This is a rather old article, but it seems to me it`s actual till today...
Grooming Counts or Does It?
Many companies have established rigid grooming standards for their employees. Walt Disney World, for example, insists that employees follow established guidelines for hairstyle, jewelry, makeup, and facial hair. Airlines also require flight attendants to meet certain weight restrictions. Federal Express and United Parcel Service, too, impose grooming standards that limit the length of men’s hair. Currently, however, some of these policies are being justifiably challenged in courts by workers who claim that the standards infringe on their religious rights. At issue is whether employers have the right to enforce rigid grooming rules on workers whose appearance expresses their religious beliefs or their cultural heritage.

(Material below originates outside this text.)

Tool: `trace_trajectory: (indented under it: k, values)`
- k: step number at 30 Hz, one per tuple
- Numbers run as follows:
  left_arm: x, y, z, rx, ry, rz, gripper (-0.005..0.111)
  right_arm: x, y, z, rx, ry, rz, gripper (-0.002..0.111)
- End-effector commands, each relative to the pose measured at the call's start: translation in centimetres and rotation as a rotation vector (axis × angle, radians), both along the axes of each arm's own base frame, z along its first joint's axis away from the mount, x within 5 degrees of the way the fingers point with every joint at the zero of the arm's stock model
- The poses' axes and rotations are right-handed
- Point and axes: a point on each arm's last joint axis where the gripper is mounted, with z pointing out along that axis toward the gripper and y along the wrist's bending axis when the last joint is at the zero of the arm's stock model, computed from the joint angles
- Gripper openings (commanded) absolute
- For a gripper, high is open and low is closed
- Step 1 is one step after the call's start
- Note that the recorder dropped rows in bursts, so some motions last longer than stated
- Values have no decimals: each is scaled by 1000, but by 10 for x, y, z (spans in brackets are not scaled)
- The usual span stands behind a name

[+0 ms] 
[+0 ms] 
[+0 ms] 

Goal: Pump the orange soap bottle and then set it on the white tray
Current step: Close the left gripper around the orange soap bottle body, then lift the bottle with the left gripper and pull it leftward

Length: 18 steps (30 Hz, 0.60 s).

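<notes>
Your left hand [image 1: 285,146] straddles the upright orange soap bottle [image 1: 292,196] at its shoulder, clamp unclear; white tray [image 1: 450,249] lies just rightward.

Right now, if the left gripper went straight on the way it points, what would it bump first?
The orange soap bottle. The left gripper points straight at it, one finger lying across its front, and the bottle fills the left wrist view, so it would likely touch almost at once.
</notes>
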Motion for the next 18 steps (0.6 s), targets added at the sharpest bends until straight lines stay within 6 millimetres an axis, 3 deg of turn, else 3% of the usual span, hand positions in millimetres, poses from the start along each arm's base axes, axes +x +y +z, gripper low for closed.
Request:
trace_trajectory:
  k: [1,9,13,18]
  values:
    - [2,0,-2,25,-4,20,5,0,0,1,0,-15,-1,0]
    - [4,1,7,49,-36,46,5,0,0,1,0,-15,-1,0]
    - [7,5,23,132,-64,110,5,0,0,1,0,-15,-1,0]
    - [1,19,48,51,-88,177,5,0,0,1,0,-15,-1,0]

According to the Equal Employment Opportunity Commission (EEOC), no company is allowed to prevent its employees from expressing religious beliefs through their appearance. The EEOC claims that forbidding such expressions of religious belief violates the Civil Rights Act. Both FedEx and UPS, for example, have fired drivers who refused to cut off their dreadlocks—long, thick strands of knotted or braided hair associated with Rastafarianism (a religious and political movement originating in the 1930s in Jamaica). Similarly, several police officers employed by the Dallas Police Department were reprimanded or fired for wearing dreadlocks. In these cases and others, the EEOC has interceded on behalf of the employees.
The question of civil rights aside, employers also need to keep in mind that an employee’s appearance seldom interferes with his or her ability to do the job. In other words, employers can afford to be more tolerant. Chris Warden, for example, was terminated from his job as a FedEx driver for wearing dreadlocks even though his manager’s evaluations called him a superior employee. Warden’s case proves that wearing dreadlocks does not affect an individual’s job performance and therefore should not be a cause of dismissal.
As the multicultural population of the U.S. continues to grow, companies will be challenged more often for their insistence on strict grooming policies. It’s high time employers embraced diversity and redefined outdated notions about what is “reasonable” and “acceptable” (David France, “Law: The Dreadlock Deadlock,” Newsweek, September 10, 2001).
What`s your opinion of this problem? Do you have to wear any uniform on the place of your employment, are you satisfied with it? As to me, I think there are several spheres where wearing of uniform is nessesary. Such as the employers of hotels, diffrerent technical services, restaurants and so on - they must be different from their clients in outward appearance. It`s no nessesity to speak about the rigid uniform of medical staff or of the army. If a person keeps some traditions which prohibit wearing uniform, he can`t work in the spheres where the uniform is obligatory. But when the rigid style of appearance is not explicable I think it`s a nonsense to insist on rigid grooming standards.